According to Mecagni, "You need to establish a competition policy in the economy. Production and distribution are basically done by the private sector, and so regulation should be conducted by strong agencies empowered to do their jobs which are autonomous in relation to the government."
Ismail Sabri Abdallah says that the government has not developed policies to encourage real competition. In particular, he criticises the performance of the Egyptian private sector, whose patterns of investment are simply not conducive to economic growth.
"A World Bank report recently expressed reservations on relations between Egyptian businessmen and the government, [with government policies] giving a high level of protection to their industries, and minimising the importance of competition. This contradicts the principles of a market economy, which depend on increasing efficiency and competition, a continuous increase in productivity, and a consequent decrease in costs," says Abdallah.
Another shortcoming, according to Abdallah, is that the shares of most private sector companies are not traded on the stock exchange, thus depriving the economy of an important means of access to savings.
Abdallah is also critical of the role played by some Egyptian businessmen, "who do not concentrate on one industry which they really want to develop. All they do is strike lucrative deals across a range of different activities." Abdallah says that the World Bank report "condemns" the fact that the greater part of the Egyptian private sector's resources is channelled into non-tradeable investments, such as real estate.
Accelerating and widening the scope of privatisation in the coming phase is also a high priority.
"There are initiatives under way giving the private sector a decisive role in management changes within the privatised companies. It remains to be seen what fruit these efforts will bear," says Mauro Mecagni. And he adds that privatisation in Egypt is now entering into a second phase, thanks in part to a realisation of the importance of anchor investor sales as a means of effecting management changes.
Yet privatisation has also involved laying off thousands of employees in former state companies. It will be important in the next phase to try and redress some of the negative social and economic consequences of liberalisation.
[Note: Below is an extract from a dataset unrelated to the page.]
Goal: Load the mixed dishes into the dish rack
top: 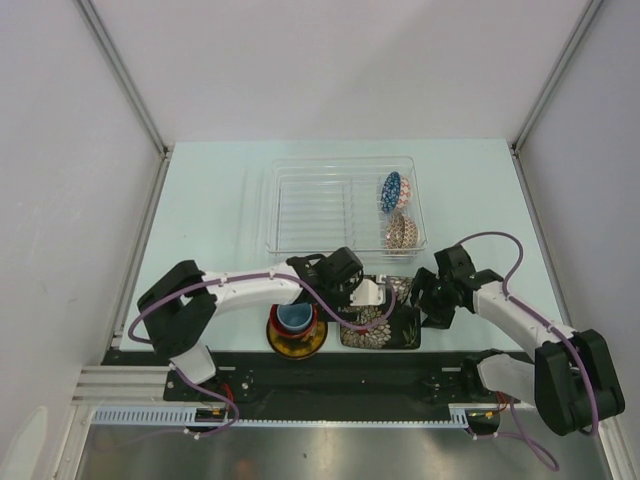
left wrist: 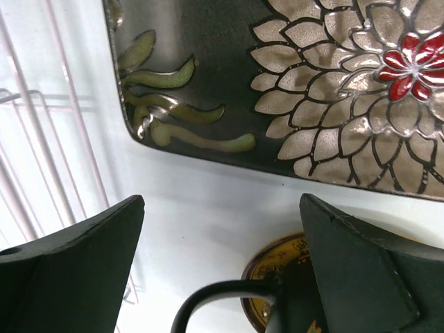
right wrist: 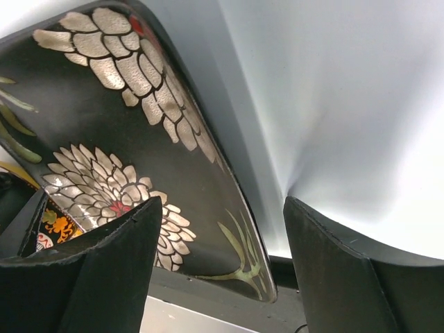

According to Lutfi, the economic reform programme has led directly to higher unemployment, an increased deficit in the balance of trade and inequitable distribution of national income. "In the coming period, we have to emphasise economic policies which can address these negative side-effects."
But according to Mohieddin, the positive effects of economic reform should ultimately be reflected in higher real income across the board as a result of reduced inflation. "There will be more small and micro-enterprises, more medium and large enterprises and more mega-projects. We will have more jobs, and more income will be generated," he gushes.
Priorities for the coming period include fostering greater competition in the financial sector and improving the quality and productivity of services.
"Greater competition in the banking sector and exposing the sector to more foreign participation are crucial," says Mecagni. "A menu of assets, in particular government securities, can lead to a domestic yield curve that could act as a benchmark for the development of a corporate bond market, and the process of privatising the banking and insurance sectors will create more competitive conditions in this very important segment of the financial sector."
According to Mecagni, progress in trade liberalisation is also crucial to ensure that the growth rates targeted by the Egyptian government are achieved. "Two areas where a lot of work needs to be done are the dismantling of non-tariff barriers and the reduction of tariff barriers," he adds.
"It is important to recognise that foreign direct investment is discouraged by costly customs clearance procedures," Mecagni cautions. "From the investors' point of view, this is a source of uncertainty, a source of costs and of discouragement. In an era of globalised enterprises, the benchmark that is relevant is not the history of a country, but how fast Egypt is making progress compared to possible alternative locations."